Incluso cuando, no muy entrados en el timing de la película, se desvela lo que tiene encerrado en el subterráneo, preservamos una extraña compasión por creer, en un principio, que la muchacha encerrada que mora en los bajos, es realmente su hermana, y él protege el secreto de su existencia real, hecha cuento para asustar a niños en boca de los lugareños.
La narrativa marca tres fases perfectamente identificables: una presentación en la que aparecen in situ de la acción, las dos recién llegadas. En esta parte, en la que llevan a cabo su proceso de acomodación al lugar (la madre se entrega por completo a su trabajo en el hospital, para soltarse de los lastres de su vida, y Elissa activa su radar para decidir con quién será más interesante socializar). La atmósfera de este momento, queda gobernada por la expectativa i un cierto aire de terror y de misterio, que por desgracia se diluye en vericuetos de drama-comedia de adolescentes inadaptados. Mal vamos; a las primeras cucharadas de sopa percibimos que alguien se descuidó de echar sal a la olla.
En la parte central del desarrollo, que empieza con la revelación de la primera escena del sótano, asistimos al desdoblamiento de dos realidades: la relación de Ryan con Elissa, que da continuidad a esa tónica de teens romance, que mantiene a la chica colgada de su galán, completamente en la parra; i, por otro lado, la paulatina transformación del efímero terror o misterio inicial, en suspense, en paralelo a la transformación hacia lo oscuro que se nos va desvelando sobre Ryan, y que llega a su punto culminante en el momento que arrea una paliza a Tyler, después de que le destrocen el coche.

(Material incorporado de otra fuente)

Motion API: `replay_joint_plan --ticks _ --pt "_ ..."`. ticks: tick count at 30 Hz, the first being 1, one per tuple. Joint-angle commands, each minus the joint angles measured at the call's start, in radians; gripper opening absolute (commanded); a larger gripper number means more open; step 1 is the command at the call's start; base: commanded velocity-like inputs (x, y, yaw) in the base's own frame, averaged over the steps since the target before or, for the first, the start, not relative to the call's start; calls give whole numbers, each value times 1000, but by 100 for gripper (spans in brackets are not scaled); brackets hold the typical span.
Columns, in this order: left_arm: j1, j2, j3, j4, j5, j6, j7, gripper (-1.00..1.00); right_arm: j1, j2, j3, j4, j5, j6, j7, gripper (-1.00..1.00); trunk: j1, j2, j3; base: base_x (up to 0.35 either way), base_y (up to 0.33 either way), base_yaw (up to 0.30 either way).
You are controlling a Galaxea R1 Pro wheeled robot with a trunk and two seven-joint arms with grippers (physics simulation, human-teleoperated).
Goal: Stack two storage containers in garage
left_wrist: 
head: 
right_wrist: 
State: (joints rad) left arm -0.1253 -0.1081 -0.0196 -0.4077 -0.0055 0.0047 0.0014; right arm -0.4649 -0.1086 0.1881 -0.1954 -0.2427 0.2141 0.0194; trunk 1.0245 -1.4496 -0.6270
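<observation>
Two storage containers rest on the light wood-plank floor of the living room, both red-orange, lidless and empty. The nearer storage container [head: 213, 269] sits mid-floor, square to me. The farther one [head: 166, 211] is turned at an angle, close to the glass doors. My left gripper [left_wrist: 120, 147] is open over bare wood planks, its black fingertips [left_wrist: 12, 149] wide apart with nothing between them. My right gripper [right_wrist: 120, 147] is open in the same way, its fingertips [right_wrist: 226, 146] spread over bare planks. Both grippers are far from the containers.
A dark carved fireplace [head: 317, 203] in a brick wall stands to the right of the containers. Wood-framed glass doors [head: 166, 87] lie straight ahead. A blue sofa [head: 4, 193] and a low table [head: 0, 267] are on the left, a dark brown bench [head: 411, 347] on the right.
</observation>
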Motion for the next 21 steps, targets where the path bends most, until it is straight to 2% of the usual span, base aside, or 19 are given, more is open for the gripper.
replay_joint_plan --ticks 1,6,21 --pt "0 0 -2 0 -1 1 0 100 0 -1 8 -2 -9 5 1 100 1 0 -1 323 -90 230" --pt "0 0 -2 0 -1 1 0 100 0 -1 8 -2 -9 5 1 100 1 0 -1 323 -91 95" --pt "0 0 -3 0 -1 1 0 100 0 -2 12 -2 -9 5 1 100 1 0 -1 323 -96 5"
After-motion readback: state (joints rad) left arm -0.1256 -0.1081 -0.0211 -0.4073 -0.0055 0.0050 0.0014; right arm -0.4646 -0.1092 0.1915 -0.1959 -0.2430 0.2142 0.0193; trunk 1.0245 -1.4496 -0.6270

Desde el momento en que Elisa descubre los indicios definitivos de lo que sucede en el sótano, se revela la identidad del asesino, y con ella el lúcido recuerdo que tiene Ryan de lo acontecido con su hermana, que murió accidentalmente jugando con él en el jardín, mientras sus padres se colocaban en la cama. Llegamos a la resolución de la trama, que se viene de forma atropellada, alocada y poco creíble, ya no tanto por el hecho de que Ryan sobreviva a tres disparos, o Sarah a una puñalada con la hoja de un cuchillo clavada hasta el fondo. (no es tan fácil cargarse a alguien con tres tiros del calibre de una automática de poli local; si hubiera sido el mágnum de Harry el Sucio, quizás otro gallo habría cantado); sinó por la exagerada sobreactuación de los protas.
El guión trata de cerrar de forma chabacana, y el que Ryan salga vivo del asunto no obedece a otra que mostrarle encerrado en el psiquiátrico, para poder terminar con este último guiño al maestro Hitchcock. Por cierto, curioso es que, así como a Norman Bates le basta con tener a su madre momificada, Ryan tiene que tomarse tantas molestias para «mantener viva» a Carrie Ann. Lo primero resulta más pragmático ¿no creen?
Es una pena que no pueda acercársele más allá de la altura de la suela del zapato. Pues comparándose ambas, se podría haber sacado más partido de los elementos que aporta la historia de «House at the End of the Street». Pero la fórmula de Tonderai, de querer ensamblar tal argumento con el formato de una insustancial historia de adolescentes, junto a su poca pericia en la dirección de los intérpretes, lo echa a perder.
Aun así, más digna de «Psicosis» que el cochambroso remake que de ésta hizo el inepto Gus Van Sant. A pesar de todo, si no buena, interesante sólo por permitirnos fantasear sobre lo que habría podido ser, con un trabajo más esmerado.